For as long as I possibly could, I put off turning 30: I traveled overseas the week of my birthday, dodged my mother’s calls on the actual day (er, bad reception?), and then, upon my return, delayed the festivities for a month. I am a natural-born procrastinator — in scheduling haircuts and holidays, even in getting married. And aging, in my mind, was simply no different.
You see, I was granted some pretty good genes and, hence, have always looked young for my age, so serious skincare — not the splash-your-face-with-water-and-fall-into-bed college variety, but the science-scrutinized alpha-, beta-, and omega-infused kind — just never resonated with me. Sure, I’ve dabbled in a new eye cream here, slathered on an exotic peptide serum there, but my basic regimen has been status quo for the past decade.
But now, since my 30th birthday — and since my discovery of a white eyelash (immediately plucked!), panic about the biological clock, and noticing the permanently etched “11” lines between my eyebrows — it’s become apparent that I’m in the thick of it. We live in an era of strategic age management, where 50 looks like 40, and 40 is the new 30. But where does that leave the actual 30-year-olds? Chances are, the prick of a cosmetic needle or scalpel is still foreign to us, but can we afford to hold off for much longer? In another five years, could we still pass for a Gossip Girl’s friend, not her mother? Will we still be asked for ID at bars?
In Survival of the Prettiest, author and Harvard psychologist Nancy Etcoff likens physical beauty to athletic skill — it peaks before age 35.
According to Manhattan dermatologist and founder of DDF Skincare, Dr. Howard Sobel, “Thirty is the tipping point of aging. You don’t look much different than you did seven years ago, but the next three to five years are critical.”

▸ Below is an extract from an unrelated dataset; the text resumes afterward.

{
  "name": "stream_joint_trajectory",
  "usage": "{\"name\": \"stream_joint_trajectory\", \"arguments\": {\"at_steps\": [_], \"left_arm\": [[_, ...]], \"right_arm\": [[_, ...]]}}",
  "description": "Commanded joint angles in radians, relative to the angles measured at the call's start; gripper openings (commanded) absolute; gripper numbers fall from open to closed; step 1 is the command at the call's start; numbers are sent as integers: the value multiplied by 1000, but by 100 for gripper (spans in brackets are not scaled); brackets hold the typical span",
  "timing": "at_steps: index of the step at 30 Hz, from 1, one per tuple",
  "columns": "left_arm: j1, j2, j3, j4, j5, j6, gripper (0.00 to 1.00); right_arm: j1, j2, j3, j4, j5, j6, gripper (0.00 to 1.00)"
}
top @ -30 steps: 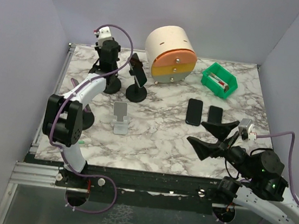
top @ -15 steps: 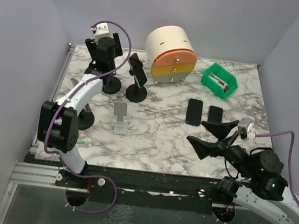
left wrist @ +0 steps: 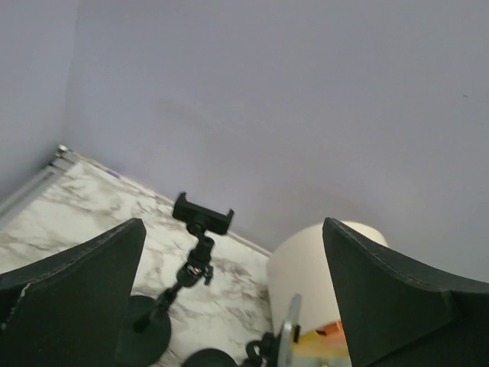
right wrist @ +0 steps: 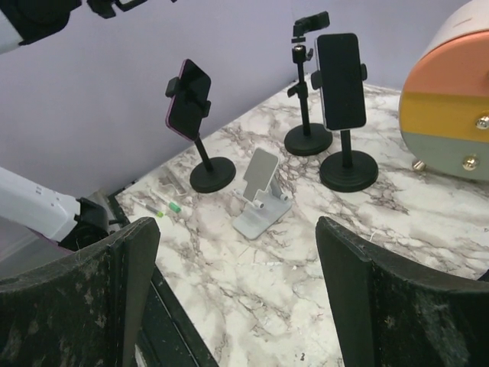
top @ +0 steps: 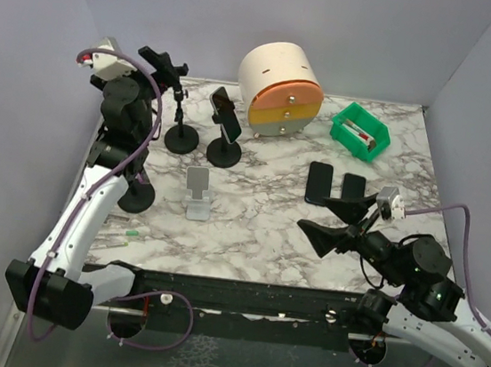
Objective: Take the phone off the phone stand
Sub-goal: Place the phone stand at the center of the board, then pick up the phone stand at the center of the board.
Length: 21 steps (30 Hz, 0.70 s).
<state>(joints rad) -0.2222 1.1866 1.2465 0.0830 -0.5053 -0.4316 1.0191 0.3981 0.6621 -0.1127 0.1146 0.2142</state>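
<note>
A dark phone (top: 227, 114) sits clamped in a black phone stand (top: 224, 152) at the table's back middle; it faces the right wrist view as phone (right wrist: 340, 69). A second phone (right wrist: 189, 98) is clamped in another black stand (right wrist: 212, 174) near the left edge; the left arm hides it in the top view. A third black stand (top: 180, 132) has nothing in its clamp (left wrist: 202, 214). My left gripper (top: 164, 64) hangs open, high above the back-left corner, holding nothing. My right gripper (top: 318, 213) is open and holds nothing, low over the front right.
Two dark phones (top: 319, 182) (top: 352, 188) lie flat at the right. A silver folding stand (top: 198, 192) stands mid-left. A cream drum with orange and yellow drawers (top: 280, 85) and a green bin (top: 359, 130) are at the back. A green-capped marker (top: 132, 234) lies front left.
My left gripper opened, let go at the clamp of the back-left stand, and rose up and to the left. My right arm shifted slightly left.
</note>
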Motion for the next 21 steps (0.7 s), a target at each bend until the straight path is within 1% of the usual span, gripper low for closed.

As if that’s not depressing enough, MD Skincare’s Dr. Dennis Gross puts it like this: “At 30, things are usually not as good as they appear. What lies beneath — cumulative sun damage, crumbling collagen and elastin [the support beams of still-plump skin], and disappearing blood vessels — is about to emerge as brown spots, wrinkles, and sallow and sagging skin if you don’t take care of it.”
The solutions Gross is talking about include the many topical and minimally invasive cosmetic treatments that have been embraced by his 20- and 50-something patients alike. From glycolic peels and nonablative lasers like VBeam and Mixto SX CO2 to injectables such as Restylane, Juvederm, and the ever-popular Botox (despite its recent FDA controversy), in-office choices tallied up to over 9.5 million procedures in 2007 in the U.S.